That may not suit Crowe’s
sense of his grownup self, yet his very real talent is for expressing adolescent
sensibility. That’s why the adult compromises of Jerry Maguire were
false and offensive. Almost Famous nearly repeats that dishonesty
when Bangs counsels, "They will strangle rock and roll and everything you
love about it!" Bangs confused the advent of youth culture with the search
for art–a contradiction common to all youth pop theorizing. And besides,
Crowe doesn’t really buy it. He’s still childishly infatuated with
the showbiz aspects of rock (and the rock aspects of showbiz) that he learned
to report for the mainstream. Coming out of rock writing, Crowe might have been
expected to be a counterculture genie like Hal Ashby or Alex Cox. But instead,
he developed Hollywood slickness.
"When did you get so
professional?" Russell asks William.
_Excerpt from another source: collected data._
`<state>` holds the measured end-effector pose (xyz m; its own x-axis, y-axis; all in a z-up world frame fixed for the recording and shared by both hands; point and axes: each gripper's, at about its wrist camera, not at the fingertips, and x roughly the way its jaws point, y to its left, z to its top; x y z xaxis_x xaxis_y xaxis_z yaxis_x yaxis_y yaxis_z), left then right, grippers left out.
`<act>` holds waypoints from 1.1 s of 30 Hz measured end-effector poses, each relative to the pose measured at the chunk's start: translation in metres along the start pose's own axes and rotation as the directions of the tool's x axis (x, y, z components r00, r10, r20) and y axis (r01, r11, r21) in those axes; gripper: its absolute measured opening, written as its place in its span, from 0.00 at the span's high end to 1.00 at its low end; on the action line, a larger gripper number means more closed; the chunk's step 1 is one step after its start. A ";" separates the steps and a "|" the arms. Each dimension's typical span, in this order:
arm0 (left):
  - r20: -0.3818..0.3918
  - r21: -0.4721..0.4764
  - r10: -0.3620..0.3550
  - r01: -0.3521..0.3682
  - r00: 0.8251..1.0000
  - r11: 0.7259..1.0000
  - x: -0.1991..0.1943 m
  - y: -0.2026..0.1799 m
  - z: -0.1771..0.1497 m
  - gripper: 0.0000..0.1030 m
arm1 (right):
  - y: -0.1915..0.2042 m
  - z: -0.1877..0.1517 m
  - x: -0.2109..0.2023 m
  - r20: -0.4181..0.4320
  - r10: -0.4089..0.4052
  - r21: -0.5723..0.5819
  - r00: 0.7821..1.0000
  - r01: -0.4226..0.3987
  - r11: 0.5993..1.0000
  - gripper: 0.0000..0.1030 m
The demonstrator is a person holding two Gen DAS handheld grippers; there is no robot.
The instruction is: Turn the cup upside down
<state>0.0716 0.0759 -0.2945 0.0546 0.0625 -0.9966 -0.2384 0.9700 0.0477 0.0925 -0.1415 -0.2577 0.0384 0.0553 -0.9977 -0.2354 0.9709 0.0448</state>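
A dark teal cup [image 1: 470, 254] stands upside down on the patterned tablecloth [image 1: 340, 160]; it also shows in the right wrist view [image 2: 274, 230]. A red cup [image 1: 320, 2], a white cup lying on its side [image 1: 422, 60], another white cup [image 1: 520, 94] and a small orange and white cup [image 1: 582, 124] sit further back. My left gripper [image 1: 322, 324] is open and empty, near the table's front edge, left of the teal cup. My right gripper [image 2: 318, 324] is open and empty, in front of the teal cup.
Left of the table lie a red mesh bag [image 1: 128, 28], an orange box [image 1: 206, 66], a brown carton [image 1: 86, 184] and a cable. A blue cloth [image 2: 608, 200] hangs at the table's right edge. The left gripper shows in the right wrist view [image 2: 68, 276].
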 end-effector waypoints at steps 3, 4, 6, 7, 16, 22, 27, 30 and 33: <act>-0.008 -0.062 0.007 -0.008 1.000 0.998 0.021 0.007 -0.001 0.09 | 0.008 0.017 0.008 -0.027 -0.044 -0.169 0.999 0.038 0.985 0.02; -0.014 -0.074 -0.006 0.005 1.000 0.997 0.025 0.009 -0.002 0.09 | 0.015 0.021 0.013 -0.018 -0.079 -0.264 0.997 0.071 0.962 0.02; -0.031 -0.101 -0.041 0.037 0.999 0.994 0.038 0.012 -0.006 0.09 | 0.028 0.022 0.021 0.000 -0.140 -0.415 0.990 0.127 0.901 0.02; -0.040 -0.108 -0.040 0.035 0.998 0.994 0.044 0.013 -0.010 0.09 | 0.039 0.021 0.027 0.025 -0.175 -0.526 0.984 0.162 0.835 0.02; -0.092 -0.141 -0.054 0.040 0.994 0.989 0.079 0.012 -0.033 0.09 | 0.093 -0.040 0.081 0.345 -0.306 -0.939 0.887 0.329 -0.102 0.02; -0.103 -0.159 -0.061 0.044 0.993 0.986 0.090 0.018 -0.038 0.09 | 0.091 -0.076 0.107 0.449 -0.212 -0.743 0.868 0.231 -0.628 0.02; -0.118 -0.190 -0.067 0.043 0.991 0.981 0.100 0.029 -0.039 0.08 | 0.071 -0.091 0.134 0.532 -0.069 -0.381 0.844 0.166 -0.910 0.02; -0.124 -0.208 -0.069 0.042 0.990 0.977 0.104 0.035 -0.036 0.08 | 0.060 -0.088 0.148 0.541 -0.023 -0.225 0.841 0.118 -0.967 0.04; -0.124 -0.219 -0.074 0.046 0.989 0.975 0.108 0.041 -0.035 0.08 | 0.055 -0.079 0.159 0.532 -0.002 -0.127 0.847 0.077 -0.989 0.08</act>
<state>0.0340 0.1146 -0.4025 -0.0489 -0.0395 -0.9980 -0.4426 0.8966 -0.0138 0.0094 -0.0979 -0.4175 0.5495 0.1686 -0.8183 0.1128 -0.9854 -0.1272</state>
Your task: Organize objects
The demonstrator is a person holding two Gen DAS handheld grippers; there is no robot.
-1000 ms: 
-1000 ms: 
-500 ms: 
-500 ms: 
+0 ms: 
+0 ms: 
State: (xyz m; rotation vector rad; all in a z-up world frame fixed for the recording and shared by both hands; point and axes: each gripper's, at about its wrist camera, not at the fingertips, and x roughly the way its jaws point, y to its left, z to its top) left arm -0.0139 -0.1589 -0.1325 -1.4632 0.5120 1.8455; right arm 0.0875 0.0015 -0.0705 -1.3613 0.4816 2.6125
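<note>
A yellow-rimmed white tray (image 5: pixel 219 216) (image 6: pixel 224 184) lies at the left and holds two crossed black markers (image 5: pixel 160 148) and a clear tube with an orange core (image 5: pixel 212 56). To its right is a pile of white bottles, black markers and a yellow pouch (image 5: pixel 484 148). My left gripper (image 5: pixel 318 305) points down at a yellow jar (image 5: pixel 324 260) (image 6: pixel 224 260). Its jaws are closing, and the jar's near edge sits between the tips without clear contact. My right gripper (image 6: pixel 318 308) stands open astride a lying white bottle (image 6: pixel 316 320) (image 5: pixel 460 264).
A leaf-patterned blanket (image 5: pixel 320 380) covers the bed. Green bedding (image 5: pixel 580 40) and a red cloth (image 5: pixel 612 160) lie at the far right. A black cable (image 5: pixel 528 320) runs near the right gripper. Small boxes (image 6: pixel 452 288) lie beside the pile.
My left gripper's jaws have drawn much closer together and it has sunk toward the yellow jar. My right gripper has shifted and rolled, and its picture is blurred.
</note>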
You may also wonder that after Almost
Famous neglects its most promising details. When the group of "band
aids," out of boredom, decide to deflower William, the experience has no
aftereffect or emotional consequence in how the world looks or people relate–shocking
for a pop-based movie, let alone one with "Every Picture Tells a Story,"
Rod Stewart’s epic of adolescent social arousal, on the soundtrack. Such
emotional, political awakening is too scarily personal for the kind of filmmaking
Crowe espouses. Recall Robert Draper’s Uncensored observation: "By
the mid-seventies, the teenager had a virtual lock on America’s most popular
acts… Crowe embodied all the traits of mid-seventies American rock–amiable,
unoffensive and enormously successful." If Crowe’s commercial knack
is innate, not just something he was taught at Jann Wenner’s Perception
vs. Reality School, it’s an even greater cause for alarm. Crowe’s
enthusiasm for the terminally overrated Billy Wilder might be another cause
for his irredeemable slickness. Wilder’s wit also defeated a richer presentation
of character–as bad an influence as Stillwater’s Elton John singalongs.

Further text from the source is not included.